__Raw data__
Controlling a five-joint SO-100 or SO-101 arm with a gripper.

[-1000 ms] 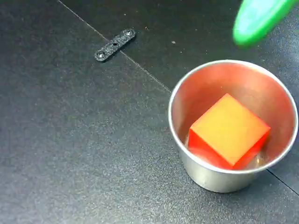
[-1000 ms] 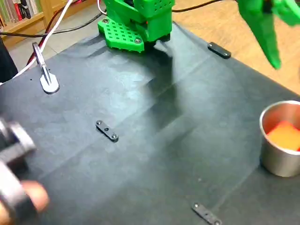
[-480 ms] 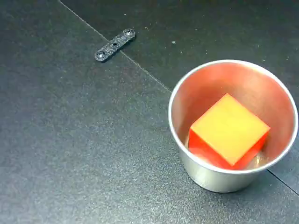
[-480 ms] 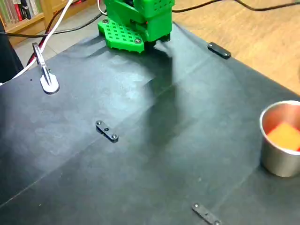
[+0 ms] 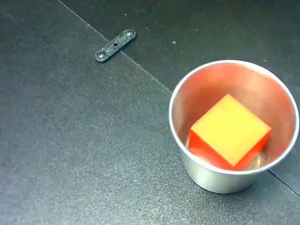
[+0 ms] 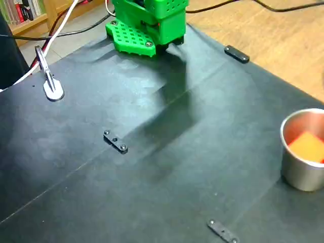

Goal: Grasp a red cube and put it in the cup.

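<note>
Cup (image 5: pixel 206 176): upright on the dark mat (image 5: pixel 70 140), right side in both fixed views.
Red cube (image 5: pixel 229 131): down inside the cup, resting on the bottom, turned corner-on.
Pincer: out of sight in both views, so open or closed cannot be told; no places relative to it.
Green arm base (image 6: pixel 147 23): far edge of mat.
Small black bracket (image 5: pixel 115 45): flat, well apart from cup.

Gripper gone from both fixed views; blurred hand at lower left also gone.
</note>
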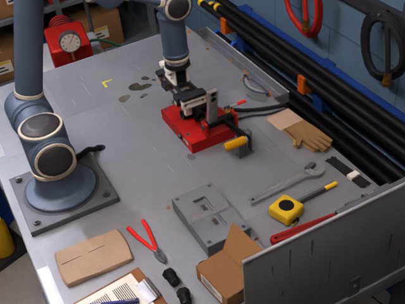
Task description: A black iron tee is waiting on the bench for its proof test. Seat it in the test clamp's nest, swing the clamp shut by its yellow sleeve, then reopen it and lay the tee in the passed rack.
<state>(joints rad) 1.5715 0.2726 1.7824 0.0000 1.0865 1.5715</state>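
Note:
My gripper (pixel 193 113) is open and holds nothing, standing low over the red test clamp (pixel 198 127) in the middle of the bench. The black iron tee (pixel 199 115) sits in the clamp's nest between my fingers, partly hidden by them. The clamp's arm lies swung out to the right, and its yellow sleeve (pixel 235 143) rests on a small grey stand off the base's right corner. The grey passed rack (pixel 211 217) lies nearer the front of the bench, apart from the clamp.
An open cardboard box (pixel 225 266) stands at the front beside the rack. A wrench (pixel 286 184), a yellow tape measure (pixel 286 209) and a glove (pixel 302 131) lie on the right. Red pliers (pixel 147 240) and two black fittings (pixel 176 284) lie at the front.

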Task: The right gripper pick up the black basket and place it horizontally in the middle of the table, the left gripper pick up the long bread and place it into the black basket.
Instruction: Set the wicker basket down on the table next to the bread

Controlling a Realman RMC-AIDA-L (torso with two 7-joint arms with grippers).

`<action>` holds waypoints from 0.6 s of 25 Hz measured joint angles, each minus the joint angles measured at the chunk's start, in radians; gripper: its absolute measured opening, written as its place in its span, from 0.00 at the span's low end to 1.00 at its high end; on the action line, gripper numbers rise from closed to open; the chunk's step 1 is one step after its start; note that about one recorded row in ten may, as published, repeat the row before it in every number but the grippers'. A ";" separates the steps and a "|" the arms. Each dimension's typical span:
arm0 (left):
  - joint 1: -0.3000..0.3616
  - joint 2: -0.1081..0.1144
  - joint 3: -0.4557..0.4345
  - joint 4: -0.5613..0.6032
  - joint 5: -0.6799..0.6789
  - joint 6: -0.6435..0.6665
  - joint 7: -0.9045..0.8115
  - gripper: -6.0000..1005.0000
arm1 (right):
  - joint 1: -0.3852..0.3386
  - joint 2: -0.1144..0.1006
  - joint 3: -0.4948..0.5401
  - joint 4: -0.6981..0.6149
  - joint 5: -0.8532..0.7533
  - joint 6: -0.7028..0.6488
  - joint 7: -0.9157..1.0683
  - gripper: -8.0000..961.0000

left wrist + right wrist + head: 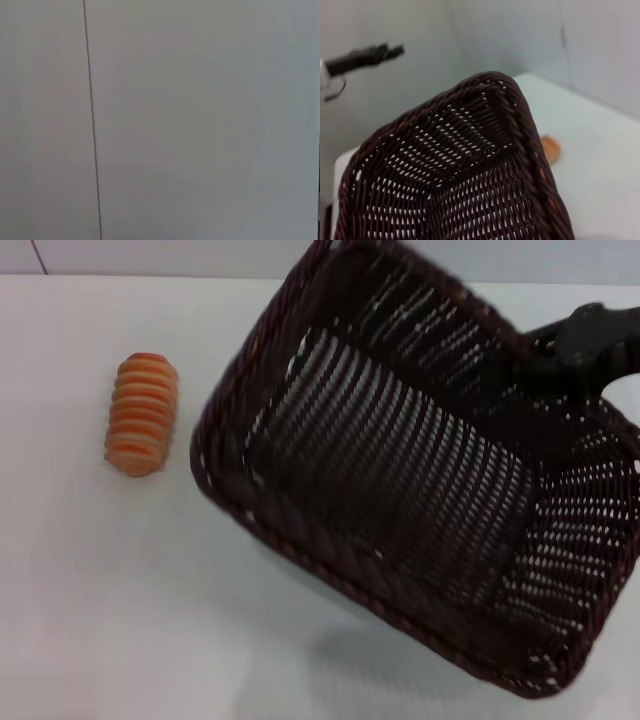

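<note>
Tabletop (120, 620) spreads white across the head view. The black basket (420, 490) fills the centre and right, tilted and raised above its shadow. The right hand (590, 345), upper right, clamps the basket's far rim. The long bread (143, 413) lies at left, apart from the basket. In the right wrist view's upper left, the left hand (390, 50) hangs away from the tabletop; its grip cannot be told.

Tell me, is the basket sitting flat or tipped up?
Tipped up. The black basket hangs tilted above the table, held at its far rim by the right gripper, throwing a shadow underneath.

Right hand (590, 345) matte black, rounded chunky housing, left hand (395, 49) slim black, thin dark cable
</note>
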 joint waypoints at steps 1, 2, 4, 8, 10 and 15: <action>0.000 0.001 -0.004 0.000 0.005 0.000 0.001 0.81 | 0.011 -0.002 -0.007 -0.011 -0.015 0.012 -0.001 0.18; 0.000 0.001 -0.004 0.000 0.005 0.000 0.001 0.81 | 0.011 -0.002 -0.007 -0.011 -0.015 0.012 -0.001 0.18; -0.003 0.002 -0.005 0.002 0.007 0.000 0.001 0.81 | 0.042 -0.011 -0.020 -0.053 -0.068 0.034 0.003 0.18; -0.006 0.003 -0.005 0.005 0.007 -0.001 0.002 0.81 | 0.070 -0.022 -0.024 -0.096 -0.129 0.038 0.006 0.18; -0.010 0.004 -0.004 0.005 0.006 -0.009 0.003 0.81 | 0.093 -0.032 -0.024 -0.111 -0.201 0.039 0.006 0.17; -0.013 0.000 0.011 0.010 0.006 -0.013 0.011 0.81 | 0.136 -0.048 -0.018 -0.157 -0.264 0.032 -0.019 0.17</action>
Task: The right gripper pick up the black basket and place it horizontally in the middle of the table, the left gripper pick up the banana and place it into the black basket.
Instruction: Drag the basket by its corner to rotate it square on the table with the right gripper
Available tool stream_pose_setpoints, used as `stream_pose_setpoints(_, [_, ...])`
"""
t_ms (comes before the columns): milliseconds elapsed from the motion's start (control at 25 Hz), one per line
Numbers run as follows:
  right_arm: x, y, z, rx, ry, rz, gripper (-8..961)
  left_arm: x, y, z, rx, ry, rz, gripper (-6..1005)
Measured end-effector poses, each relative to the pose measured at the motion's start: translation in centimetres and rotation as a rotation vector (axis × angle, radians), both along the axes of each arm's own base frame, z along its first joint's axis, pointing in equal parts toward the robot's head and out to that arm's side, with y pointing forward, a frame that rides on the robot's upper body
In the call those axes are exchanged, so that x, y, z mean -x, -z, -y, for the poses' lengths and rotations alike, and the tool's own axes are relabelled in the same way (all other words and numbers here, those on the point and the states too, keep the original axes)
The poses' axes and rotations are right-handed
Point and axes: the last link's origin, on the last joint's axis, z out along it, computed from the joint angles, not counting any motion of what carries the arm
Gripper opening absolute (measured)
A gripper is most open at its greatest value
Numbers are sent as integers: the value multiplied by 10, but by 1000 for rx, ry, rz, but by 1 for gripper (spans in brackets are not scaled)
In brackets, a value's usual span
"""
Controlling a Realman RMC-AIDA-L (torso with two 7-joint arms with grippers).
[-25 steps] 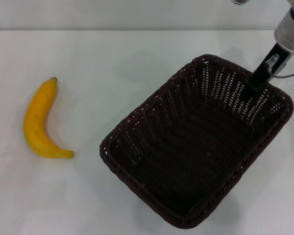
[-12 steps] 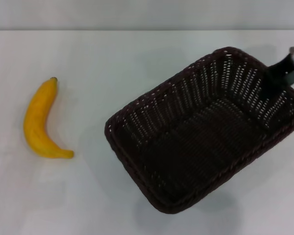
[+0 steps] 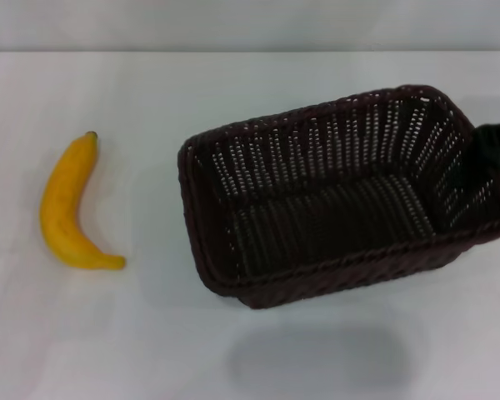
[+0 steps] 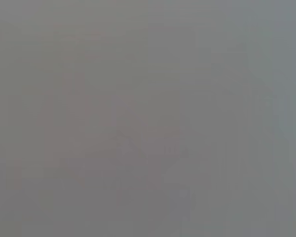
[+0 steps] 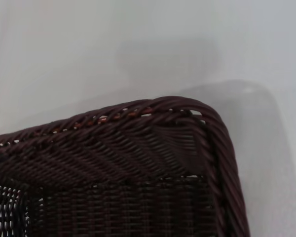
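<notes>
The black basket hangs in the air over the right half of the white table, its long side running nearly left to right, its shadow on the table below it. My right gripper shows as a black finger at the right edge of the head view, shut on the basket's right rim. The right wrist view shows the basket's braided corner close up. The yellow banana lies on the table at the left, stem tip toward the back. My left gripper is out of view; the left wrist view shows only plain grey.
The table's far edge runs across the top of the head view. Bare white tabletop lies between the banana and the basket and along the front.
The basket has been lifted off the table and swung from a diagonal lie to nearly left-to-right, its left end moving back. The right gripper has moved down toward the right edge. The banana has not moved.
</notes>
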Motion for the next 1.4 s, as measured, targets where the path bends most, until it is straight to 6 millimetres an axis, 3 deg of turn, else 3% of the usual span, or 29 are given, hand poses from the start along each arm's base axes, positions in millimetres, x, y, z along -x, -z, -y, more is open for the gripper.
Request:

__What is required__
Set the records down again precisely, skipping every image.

__Answer space__
Controlling a five-joint SO-100 or SO-101 arm with a gripper.

[-1000 ms] 
[-1000 ms] 
[-480 ms] 
[-480 ms] 
[+0 ms] 
[+0 ms] 

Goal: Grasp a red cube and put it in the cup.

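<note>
Cup (image 5: pixel 206 176): upright on the dark mat (image 5: pixel 70 140), right side in both fixed views.
Red cube (image 5: pixel 229 131): down inside the cup, resting on the bottom, turned corner-on.
Pincer: out of sight in both views, so open or closed cannot be told; no places relative to it.
Green arm base (image 6: pixel 147 23): far edge of mat.
Small black bracket (image 5: pixel 115 45): flat, well apart from cup.

Gripper gone from both fixed views; blurred hand at lower left also gone.
</note>
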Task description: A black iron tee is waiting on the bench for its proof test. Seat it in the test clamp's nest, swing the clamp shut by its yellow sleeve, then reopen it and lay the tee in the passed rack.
<state>(joints rad) 1.5715 0.2726 1.7824 0.0000 1.0865 1.5715</state>
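Note:
My gripper (pixel 193 113) is open and holds nothing, standing low over the red test clamp (pixel 198 127) in the middle of the bench. The black iron tee (pixel 199 115) sits in the clamp's nest between my fingers, partly hidden by them. The clamp's arm lies swung out to the right, and its yellow sleeve (pixel 235 143) rests on a small grey stand off the base's right corner. The grey passed rack (pixel 211 217) lies nearer the front of the bench, apart from the clamp.
An open cardboard box (pixel 225 266) stands at the front beside the rack. A wrench (pixel 286 184), a yellow tape measure (pixel 286 209) and a glove (pixel 302 131) lie on the right. Red pliers (pixel 147 240) and two black fittings (pixel 176 284) lie at the front.
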
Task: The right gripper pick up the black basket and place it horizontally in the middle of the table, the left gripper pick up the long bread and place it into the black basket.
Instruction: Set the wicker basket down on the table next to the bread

Controlling a Realman RMC-AIDA-L (torso with two 7-joint arms with grippers).

`<action>` holds waypoints from 0.6 s of 25 Hz measured joint angles, each minus the joint angles measured at the chunk's start, in radians; gripper: its absolute measured opening, written as its place in its span, from 0.00 at the span's low end to 1.00 at its high end; on the action line, gripper numbers rise from closed to open; the chunk's step 1 is one step after its start; note that about one recorded row in ten may, as published, repeat the row before it in every number but the grippers'. A ";" separates the steps and a "|" the arms. Each dimension's typical span:
arm0 (left):
  - joint 1: -0.3000..0.3616
  - joint 2: -0.1081..0.1144
  - joint 3: -0.4557..0.4345
  - joint 4: -0.5613..0.6032
  - joint 5: -0.6799..0.6789
  - joint 6: -0.6435..0.6665
  - joint 7: -0.9045..0.8115
  - gripper: -6.0000..1005.0000
arm1 (right):
  - joint 1: -0.3852..0.3386
  - joint 2: -0.1144..0.1006
  - joint 3: -0.4948..0.5401
  - joint 4: -0.6981..0.6149
  - joint 5: -0.8532..0.7533
  - joint 6: -0.7028..0.6488
  - joint 7: -0.9157..1.0683
  - gripper: -8.0000..961.0000

left wrist + right wrist + head: 

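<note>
Tabletop (120, 620) spreads white across the head view. The black basket (420, 490) fills the centre and right, tilted and raised above its shadow. The right hand (590, 345), upper right, clamps the basket's far rim. The long bread (143, 413) lies at left, apart from the basket. In the right wrist view's upper left, the left hand (390, 50) hangs away from the tabletop; its grip cannot be told.

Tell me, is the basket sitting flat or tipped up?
Tipped up. The black basket hangs tilted above the table, held at its far rim by the right gripper, throwing a shadow underneath.

Right hand (590, 345) matte black, rounded chunky housing, left hand (395, 49) slim black, thin dark cable
</note>
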 joint waypoints at steps 1, 2, 4, 8, 10 and 15: <action>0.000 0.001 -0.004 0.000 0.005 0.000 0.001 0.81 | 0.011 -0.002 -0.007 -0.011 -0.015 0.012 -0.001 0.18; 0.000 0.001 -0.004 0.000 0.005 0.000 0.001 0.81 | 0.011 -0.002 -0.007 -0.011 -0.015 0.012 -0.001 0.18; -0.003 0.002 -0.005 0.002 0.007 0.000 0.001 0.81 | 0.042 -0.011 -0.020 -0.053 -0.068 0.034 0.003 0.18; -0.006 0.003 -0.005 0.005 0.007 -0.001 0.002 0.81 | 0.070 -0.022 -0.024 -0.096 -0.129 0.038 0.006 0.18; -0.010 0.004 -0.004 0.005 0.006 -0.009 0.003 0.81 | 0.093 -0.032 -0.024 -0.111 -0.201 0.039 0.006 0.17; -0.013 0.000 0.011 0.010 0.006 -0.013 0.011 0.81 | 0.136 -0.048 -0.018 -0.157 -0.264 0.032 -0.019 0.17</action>
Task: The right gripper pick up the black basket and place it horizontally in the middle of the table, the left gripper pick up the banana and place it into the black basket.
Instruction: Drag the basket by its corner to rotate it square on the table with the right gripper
Available tool stream_pose_setpoints, used as `stream_pose_setpoints(_, [_, ...])`
"""
t_ms (comes before the columns): milliseconds elapsed from the motion's start (control at 25 Hz), one per line
Numbers run as follows:
  right_arm: x, y, z, rx, ry, rz, gripper (-8..961)
  left_arm: x, y, z, rx, ry, rz, gripper (-6..1005)
Measured end-effector poses, each relative to the pose measured at the motion's start: translation in centimetres and rotation as a rotation vector (axis × angle, radians), both along the axes of each arm's own base frame, z along its first joint's axis, pointing in equal parts toward the robot's head and out to that arm's side, with y pointing forward, a frame that rides on the robot's upper body
In the call those axes are exchanged, so that x, y, z mean -x, -z, -y, for the poses' lengths and rotations alike, and the tool's own axes are relabelled in the same way (all other words and numbers here, those on the point and the states too, keep the original axes)
The poses' axes and rotations are right-handed
Point and axes: the last link's origin, on the last joint's axis, z out along it, computed from the joint angles, not counting any motion of what carries the arm
Gripper opening absolute (measured)
A gripper is most open at its greatest value
Numbers are sent as integers: the value multiplied by 10, but by 1000 for rx, ry, rz, but by 1 for gripper (spans in brackets are not scaled)
In brackets, a value's usual span
"""
Controlling a Realman RMC-AIDA-L (torso with two 7-joint arms with grippers).
[-25 steps] 
[-12 steps] 
[+0 steps] 
[+0 steps] 
[+0 steps] 
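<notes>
The black basket hangs in the air over the right half of the white table, its long side running nearly left to right, its shadow on the table below it. My right gripper shows as a black finger at the right edge of the head view, shut on the basket's right rim. The right wrist view shows the basket's braided corner close up. The yellow banana lies on the table at the left, stem tip toward the back. My left gripper is out of view; the left wrist view shows only plain grey.
The table's far edge runs across the top of the head view. Bare white tabletop lies between the banana and the basket and along the front.
The basket has been lifted off the table and swung from a diagonal lie to nearly left-to-right, its left end moving back. The right gripper has moved down toward the right edge. The banana has not moved.
</notes>
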Motion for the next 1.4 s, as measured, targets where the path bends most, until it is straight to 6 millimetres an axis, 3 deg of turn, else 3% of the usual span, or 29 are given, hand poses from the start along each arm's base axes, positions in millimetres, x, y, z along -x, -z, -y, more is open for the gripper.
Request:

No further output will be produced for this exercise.